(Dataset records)
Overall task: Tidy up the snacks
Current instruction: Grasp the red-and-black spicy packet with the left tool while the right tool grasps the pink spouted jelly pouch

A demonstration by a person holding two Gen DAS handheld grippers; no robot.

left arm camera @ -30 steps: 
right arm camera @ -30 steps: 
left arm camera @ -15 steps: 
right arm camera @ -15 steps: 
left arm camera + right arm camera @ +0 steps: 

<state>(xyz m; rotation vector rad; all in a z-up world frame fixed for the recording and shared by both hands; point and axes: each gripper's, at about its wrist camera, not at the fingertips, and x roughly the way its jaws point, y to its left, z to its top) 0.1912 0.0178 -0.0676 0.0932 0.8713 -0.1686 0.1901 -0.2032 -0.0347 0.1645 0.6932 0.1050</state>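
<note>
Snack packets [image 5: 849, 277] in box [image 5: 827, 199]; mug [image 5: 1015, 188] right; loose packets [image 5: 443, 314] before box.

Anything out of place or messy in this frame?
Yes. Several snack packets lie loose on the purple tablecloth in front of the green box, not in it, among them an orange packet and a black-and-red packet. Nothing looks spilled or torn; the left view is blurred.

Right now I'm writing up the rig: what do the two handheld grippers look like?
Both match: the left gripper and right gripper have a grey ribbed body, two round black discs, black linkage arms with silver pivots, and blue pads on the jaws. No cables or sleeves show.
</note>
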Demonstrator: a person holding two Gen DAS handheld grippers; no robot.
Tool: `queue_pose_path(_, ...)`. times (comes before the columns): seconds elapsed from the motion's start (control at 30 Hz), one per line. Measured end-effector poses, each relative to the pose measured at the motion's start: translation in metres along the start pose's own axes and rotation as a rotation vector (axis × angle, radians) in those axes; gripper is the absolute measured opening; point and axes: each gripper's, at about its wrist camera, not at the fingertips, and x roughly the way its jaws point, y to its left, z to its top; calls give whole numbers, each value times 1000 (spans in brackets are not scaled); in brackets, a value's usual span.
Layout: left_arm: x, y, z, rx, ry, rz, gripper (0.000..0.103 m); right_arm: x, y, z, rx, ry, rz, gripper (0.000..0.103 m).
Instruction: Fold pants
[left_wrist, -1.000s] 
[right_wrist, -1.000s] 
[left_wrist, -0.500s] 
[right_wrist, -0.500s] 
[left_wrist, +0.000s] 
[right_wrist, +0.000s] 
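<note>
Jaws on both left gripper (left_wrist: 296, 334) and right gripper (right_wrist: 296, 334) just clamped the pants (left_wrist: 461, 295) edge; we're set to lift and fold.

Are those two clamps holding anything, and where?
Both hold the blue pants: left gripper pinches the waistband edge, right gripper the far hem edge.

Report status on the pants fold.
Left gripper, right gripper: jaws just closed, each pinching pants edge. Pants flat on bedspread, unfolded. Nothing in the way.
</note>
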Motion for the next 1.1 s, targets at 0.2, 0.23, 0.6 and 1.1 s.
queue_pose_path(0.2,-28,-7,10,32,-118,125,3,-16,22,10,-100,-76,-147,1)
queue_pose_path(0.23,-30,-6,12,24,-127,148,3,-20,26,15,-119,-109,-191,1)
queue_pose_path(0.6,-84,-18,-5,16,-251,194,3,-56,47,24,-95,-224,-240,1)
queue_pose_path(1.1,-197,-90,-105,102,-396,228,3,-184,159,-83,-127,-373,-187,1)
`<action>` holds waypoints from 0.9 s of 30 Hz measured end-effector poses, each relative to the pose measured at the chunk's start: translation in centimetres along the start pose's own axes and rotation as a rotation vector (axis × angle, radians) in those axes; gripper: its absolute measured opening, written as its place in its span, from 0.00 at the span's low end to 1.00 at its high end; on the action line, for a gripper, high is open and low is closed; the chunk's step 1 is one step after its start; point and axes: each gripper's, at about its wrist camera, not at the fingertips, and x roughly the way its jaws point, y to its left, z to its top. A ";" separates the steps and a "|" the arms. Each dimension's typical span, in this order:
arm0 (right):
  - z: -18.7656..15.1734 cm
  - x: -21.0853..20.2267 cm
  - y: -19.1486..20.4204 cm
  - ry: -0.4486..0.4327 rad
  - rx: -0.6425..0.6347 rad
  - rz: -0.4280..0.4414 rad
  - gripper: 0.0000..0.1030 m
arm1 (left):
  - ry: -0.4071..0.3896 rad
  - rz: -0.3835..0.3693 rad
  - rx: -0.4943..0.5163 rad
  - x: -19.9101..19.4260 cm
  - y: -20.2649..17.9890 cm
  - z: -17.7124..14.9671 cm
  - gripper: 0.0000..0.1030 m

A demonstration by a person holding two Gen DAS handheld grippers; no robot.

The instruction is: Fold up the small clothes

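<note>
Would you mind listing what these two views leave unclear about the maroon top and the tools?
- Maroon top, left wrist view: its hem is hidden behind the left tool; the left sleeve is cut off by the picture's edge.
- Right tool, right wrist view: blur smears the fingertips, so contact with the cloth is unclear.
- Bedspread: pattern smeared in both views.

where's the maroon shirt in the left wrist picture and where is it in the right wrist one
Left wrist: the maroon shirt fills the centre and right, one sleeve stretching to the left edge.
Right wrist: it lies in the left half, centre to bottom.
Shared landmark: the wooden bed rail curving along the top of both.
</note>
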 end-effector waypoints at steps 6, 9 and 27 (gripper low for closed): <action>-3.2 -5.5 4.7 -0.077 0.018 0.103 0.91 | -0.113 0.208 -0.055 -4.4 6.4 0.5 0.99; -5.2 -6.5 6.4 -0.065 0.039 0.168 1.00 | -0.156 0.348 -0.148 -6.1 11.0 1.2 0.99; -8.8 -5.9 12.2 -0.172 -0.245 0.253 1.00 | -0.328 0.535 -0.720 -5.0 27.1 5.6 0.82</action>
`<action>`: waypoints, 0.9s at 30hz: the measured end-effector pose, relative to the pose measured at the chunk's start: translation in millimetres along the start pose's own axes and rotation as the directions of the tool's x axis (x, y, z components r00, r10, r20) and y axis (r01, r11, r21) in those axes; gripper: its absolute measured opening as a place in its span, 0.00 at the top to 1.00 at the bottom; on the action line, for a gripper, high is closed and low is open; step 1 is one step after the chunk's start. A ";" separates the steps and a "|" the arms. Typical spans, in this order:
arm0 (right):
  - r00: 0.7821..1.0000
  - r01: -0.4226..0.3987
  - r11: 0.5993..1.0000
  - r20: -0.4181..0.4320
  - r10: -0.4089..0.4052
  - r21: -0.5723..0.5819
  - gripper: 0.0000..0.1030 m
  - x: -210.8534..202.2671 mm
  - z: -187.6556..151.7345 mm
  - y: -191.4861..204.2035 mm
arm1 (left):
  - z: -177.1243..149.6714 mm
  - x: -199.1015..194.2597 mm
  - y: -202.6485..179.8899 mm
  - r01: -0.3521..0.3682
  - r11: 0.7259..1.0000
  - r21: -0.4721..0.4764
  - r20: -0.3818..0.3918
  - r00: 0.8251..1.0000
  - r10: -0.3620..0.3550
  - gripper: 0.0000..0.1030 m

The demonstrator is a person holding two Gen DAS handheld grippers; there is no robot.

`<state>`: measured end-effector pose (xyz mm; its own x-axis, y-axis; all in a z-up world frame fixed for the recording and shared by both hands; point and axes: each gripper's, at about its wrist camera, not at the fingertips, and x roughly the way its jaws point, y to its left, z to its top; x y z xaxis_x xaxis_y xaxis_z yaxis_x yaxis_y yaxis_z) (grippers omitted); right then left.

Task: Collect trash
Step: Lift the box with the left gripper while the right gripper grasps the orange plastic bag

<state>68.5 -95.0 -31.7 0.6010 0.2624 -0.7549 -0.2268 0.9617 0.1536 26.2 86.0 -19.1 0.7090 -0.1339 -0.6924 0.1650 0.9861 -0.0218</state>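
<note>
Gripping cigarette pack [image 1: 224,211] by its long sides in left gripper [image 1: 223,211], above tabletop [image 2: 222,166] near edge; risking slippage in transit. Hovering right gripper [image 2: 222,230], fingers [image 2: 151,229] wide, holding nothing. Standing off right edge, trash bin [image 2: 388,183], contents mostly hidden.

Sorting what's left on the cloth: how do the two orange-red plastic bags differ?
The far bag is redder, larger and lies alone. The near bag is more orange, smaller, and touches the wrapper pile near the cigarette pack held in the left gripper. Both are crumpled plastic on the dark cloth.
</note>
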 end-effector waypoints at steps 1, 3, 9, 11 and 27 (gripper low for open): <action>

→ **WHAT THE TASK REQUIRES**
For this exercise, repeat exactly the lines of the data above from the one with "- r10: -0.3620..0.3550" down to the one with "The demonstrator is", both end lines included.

→ **ANSWER BELOW**
  - r10: -0.3620..0.3550
  - gripper: 0.0000..0.1030 m

The demonstrator is a person holding two Gen DAS handheld grippers; there is no robot.

That concludes the answer to the exercise.